Toxic doses initially cause signs of extreme muscarinic stimulation: miosis, salivation, sweating, bronchial constriction, bronchosecretion, vomiting and diarrhoea. Excessive stimulation of nicotinic receptors may cause depolarizing neuromuscular blockade. If the drug is lipid soluble (e.g. organophosphorus compounds, except ecothiopate), convulsions, coma and respiratory arrest may occur. Strong nucleophiles (e.g. pralidoxime) can split the phosphorus–enzyme bond initially formed by organophosphorus compounds and ‘regenerate’ the enzyme. Later, this becomes impossible because a process of ‘ageing’ strengthens the phosphorus–enzyme bond.

Muscarinic antagonists (antimuscarinics)

Atropine occurs in deadly nightshade (Atropa belladonna). It is a weak central stimulant, especially on the vagal nucleus, and low doses often cause bradycardia.
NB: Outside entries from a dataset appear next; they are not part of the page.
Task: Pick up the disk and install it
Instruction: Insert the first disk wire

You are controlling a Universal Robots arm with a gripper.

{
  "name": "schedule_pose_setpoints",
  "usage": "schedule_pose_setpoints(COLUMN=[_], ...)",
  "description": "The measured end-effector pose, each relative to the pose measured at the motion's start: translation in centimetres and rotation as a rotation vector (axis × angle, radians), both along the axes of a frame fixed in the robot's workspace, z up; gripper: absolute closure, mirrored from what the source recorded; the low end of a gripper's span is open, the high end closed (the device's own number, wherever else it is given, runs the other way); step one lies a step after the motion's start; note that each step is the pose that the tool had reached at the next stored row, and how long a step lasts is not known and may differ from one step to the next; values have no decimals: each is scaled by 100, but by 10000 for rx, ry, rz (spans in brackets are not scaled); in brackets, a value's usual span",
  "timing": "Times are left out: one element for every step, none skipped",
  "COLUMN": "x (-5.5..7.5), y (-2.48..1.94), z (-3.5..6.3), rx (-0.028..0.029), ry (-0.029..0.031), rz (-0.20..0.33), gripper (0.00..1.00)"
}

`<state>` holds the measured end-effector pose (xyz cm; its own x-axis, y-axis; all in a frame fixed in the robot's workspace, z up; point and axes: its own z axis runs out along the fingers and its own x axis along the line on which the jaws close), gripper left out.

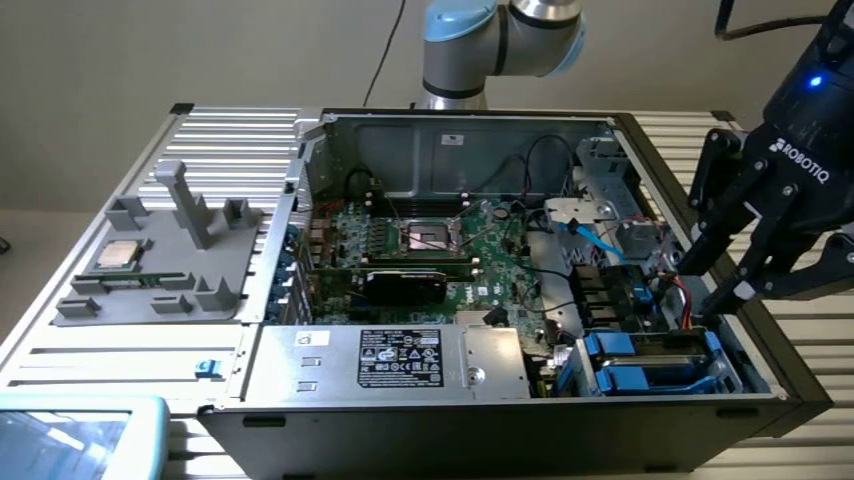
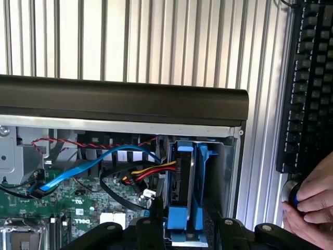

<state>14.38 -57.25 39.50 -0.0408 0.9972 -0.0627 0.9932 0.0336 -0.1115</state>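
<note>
Hand: the black robot hand (image 1: 721,285) hangs over the open computer case at the end nearest the exterior view's right, above the drive bay; its two fingers (image 1: 703,235) stand partly apart with only air between them; it has hold of nothing
Disk: the flat grey-metal hard drive in its bright blue plastic bracket (image 2: 183,195) sits on edge in the metal drive bay (image 2: 225,172) at the case's corner, just below the hand in the wrist view; in the exterior view, blue-bracketed units (image 1: 651,362) lie in that bay, and I cannot tell one drive from the other there
Cables: a light blue flat cable (image 2: 88,167) and a red-and-yellow wire bundle (image 2: 153,169) run toward the drive's end
Case: the black open tower case (image 1: 534,425) lies on its side on the ribbed metal worktop (image 1: 114,355); its green motherboard (image 1: 441,250) faces up
Tray: a grey plastic holder (image 1: 160,260) with a small square silver chip (image 1: 119,254) rests near the worktop's edge at the exterior view's left
Person: a person's hand (image 2: 311,205) rests beside a black keyboard (image 2: 309,83) in the wrist view
</note>
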Motion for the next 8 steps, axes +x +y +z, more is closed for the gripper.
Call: schedule_pose_setpoints(x=[0, 0, 0, 0, 0, 0, 0, 0], y=[0, 0, 0, 0, 0, 0, 0, 0], z=[0, 0, 0, 0, 0, 0, 0, 0], rx=[1, 0, -1, -1, 0, -1, -1, -1], ry=[0, 0, 0, 0, 0, 0, 0, 0], rz=[0, 0, 0, 0, 0, 0, -1, 0], gripper=[57, 57, 57, 57, 57, 57, 57, 57])
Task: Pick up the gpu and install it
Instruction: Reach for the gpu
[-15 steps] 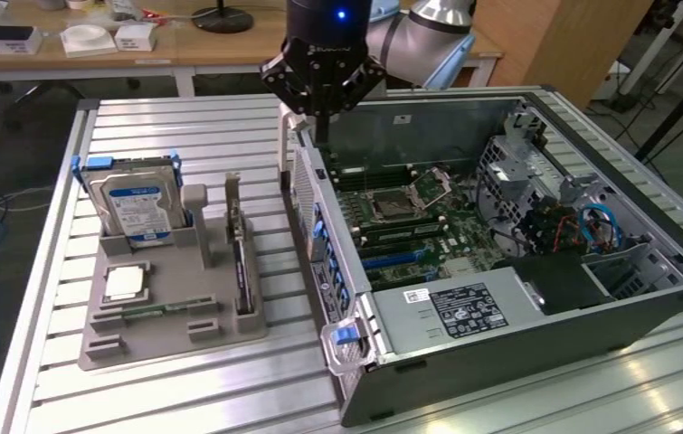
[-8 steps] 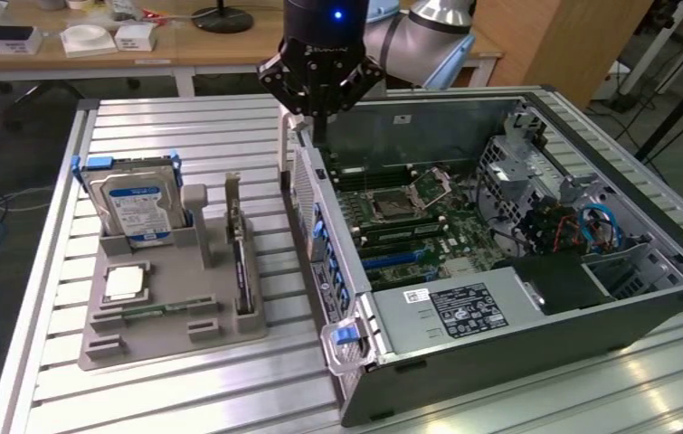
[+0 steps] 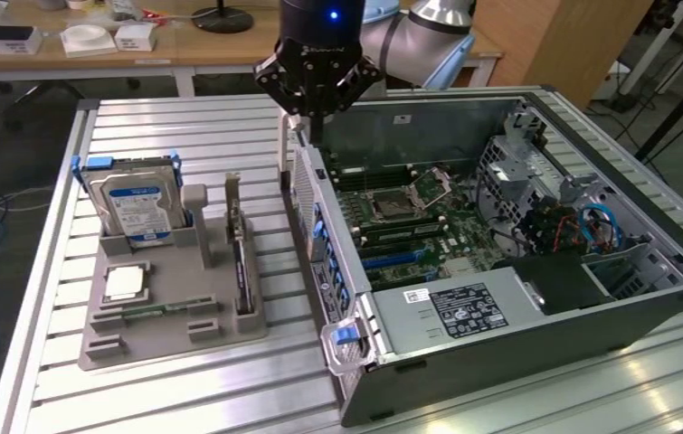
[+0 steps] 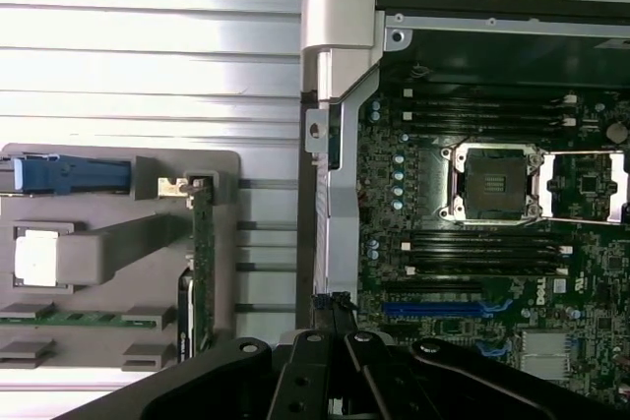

Higher doses cause tachycardia. Hyoscine (scopolamine) is more sedative than atropine and often produces drowsiness and amnesia. Toxic doses of both drugs cause excitement, agitation, hallucination and coma. The effects of muscarinic antagonists can be worked out by studying the figure in Chapter 7. The student should understand why these drugs produce dilated pupils, blurred vision, dry mouth, constipation and difficulty with micturition. The latter effect, although usually unwanted, is useful in patients with overactive bladder associated with urinary incontinence. Antimuscarinic drugs (e.g. solfenacin, darifenacin) reduce detrusor muscle overactivity probably by an action on M3‐receptors.